Henry Clegg andò avanti per vivere tra i santi fedeli, prendere il suo posto, crescere una famiglia retta e servire il prossimo. Aveva in mente quest’obiettivo anche quando il suo cuore era spezzato. In Ghana ho sentito un bambino della Primaria rispondere alla domanda «Cosa significa scegliere il giusto ogni giorno?» con «Significa seguire il Signore e Salvatore ogni giorno e fare del proprio meglio anche quando è difficile». Questo giovane pioniere moderno conosceva l’ammonimento del presidente Hinckley. Sapeva che bisogna osservare i comandamenti ogni giorno. Capiva che la sua storia si sarebbe scritta solo mettendo un piede davanti all’altro, un giorno alla volta.

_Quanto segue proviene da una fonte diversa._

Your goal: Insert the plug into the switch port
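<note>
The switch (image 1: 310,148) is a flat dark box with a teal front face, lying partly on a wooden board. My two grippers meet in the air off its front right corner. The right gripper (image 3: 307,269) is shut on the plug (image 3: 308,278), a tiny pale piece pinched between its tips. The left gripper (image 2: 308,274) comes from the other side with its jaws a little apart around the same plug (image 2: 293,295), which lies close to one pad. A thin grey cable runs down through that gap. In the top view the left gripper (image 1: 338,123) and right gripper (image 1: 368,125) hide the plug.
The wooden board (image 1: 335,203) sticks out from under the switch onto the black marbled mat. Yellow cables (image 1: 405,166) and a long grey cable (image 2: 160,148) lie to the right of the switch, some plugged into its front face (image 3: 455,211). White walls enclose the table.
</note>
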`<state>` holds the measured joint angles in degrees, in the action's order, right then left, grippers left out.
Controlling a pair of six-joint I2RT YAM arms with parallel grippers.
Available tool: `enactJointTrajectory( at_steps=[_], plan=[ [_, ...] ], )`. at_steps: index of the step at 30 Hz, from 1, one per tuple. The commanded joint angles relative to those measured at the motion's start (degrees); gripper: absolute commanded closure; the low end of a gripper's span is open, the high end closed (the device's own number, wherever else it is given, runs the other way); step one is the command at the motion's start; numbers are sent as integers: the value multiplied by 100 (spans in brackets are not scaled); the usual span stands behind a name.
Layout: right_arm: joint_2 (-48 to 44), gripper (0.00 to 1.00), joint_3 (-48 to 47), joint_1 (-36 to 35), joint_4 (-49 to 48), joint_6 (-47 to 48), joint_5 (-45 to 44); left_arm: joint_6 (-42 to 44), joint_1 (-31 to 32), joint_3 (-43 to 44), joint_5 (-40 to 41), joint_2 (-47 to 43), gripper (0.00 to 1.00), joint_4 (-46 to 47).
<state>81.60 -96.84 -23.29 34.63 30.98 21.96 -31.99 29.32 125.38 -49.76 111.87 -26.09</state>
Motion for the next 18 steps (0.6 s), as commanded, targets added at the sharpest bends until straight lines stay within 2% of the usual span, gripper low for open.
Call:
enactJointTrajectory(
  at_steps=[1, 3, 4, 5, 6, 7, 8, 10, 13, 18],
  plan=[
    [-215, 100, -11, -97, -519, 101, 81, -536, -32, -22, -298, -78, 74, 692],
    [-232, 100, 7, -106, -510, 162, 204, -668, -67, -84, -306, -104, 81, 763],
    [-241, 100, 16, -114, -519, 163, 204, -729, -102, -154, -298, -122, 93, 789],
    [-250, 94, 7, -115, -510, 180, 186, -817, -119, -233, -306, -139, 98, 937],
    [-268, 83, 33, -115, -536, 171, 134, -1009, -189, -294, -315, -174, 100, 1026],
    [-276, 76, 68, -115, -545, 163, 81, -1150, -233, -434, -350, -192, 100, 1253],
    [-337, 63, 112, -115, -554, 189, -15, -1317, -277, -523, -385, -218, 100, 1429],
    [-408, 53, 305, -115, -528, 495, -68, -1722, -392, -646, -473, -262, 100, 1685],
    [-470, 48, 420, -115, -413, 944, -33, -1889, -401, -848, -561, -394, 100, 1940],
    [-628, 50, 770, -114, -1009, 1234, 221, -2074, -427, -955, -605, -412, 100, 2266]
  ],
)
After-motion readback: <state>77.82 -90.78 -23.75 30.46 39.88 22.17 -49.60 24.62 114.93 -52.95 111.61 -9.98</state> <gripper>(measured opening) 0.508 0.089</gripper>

L’autunno scorso ho avuto la splendida e impegnativa opportunità di preparare e insegnare un addestramento della Primaria in un video completamente in spagnolo. Per un certo periodo comunicavo in spagnolo, ma ultimamente ho parlato portoghese e sapevo quanto sarebbe stato difficile imparare di nuovo lo spagnolo. Ho fatto tutto ciò che anche voi avreste fatto per svolgere un compito difficile. Ho avuto l’aiuto di sorelle spagnole capaci e devote. Insieme abbiamo studiato, pregato, digiunato e lavorato per lunghe ore. Poi è giunto il giorno in cui fare quanto richiesto dal Signore; non solo avevamo paura, ma non ci sentivamo all’altezza. Avevamo lavorato fino a quel momento e non potevamo fare nulla di più. Volevo ricominciare daccapo.

I nostri mariti ci hanno dato una benedizione del sacerdozio, e abbiamo cominciato a sentire pace e calma. Come angeli, l’aiuto è arrivato sotto forma di un caro marito che ogni mezz’ora pregava per me durante la registrazione, un cameraman i cui occhi dicevano «Ben fatto» e le dirigenti della Primaria fiduciose nell’opera dello Spirito che sono state in grado di comunicare con potere. Il risultato è stato un video molto utile per le dirigenti di lingua spagnola. Tutti i partecipanti sono rimasti parzialmente sorpresi e totalmente grati del successo. Siamo arrivate dove potevamo arrivare e nel momento in cui potevamo pensare di abbandonare i nostri carretti lungo la strada, gli angeli ci hanno sospinto.

Cosa abbiamo imparato da questo incarico? Le stesse lezioni apprese da Henry Clegg jun., da Jimmy e da tutti i fedeli pionieri moderni: con l’aiuto del Signore, nulla è impossibile (vedere Matteo 19:26), ma noi dobbiamo terminare la nostra storia. Egli manda il Suo Spirito; noi ci incoraggiamo a vicenda, ma dobbiamo continuare a scrivere, a camminare, a servire e ad accettare le nuove sfide fino alla fine della nostra storia. «Essere ancora in marcia» è il requisito fondamentale del viaggio della vita. Egli vuole che abbia un lieto fine. Vuole che torniamo a Lui. Prego che le nostre storie finiscano alla presenza del nostro Padre celeste e di Suo Figlio, il nostro Salvatore Gesù Cristo, duci e perfetti esempi della nostra fede. Nel nome di Gesù Cristo. Amen.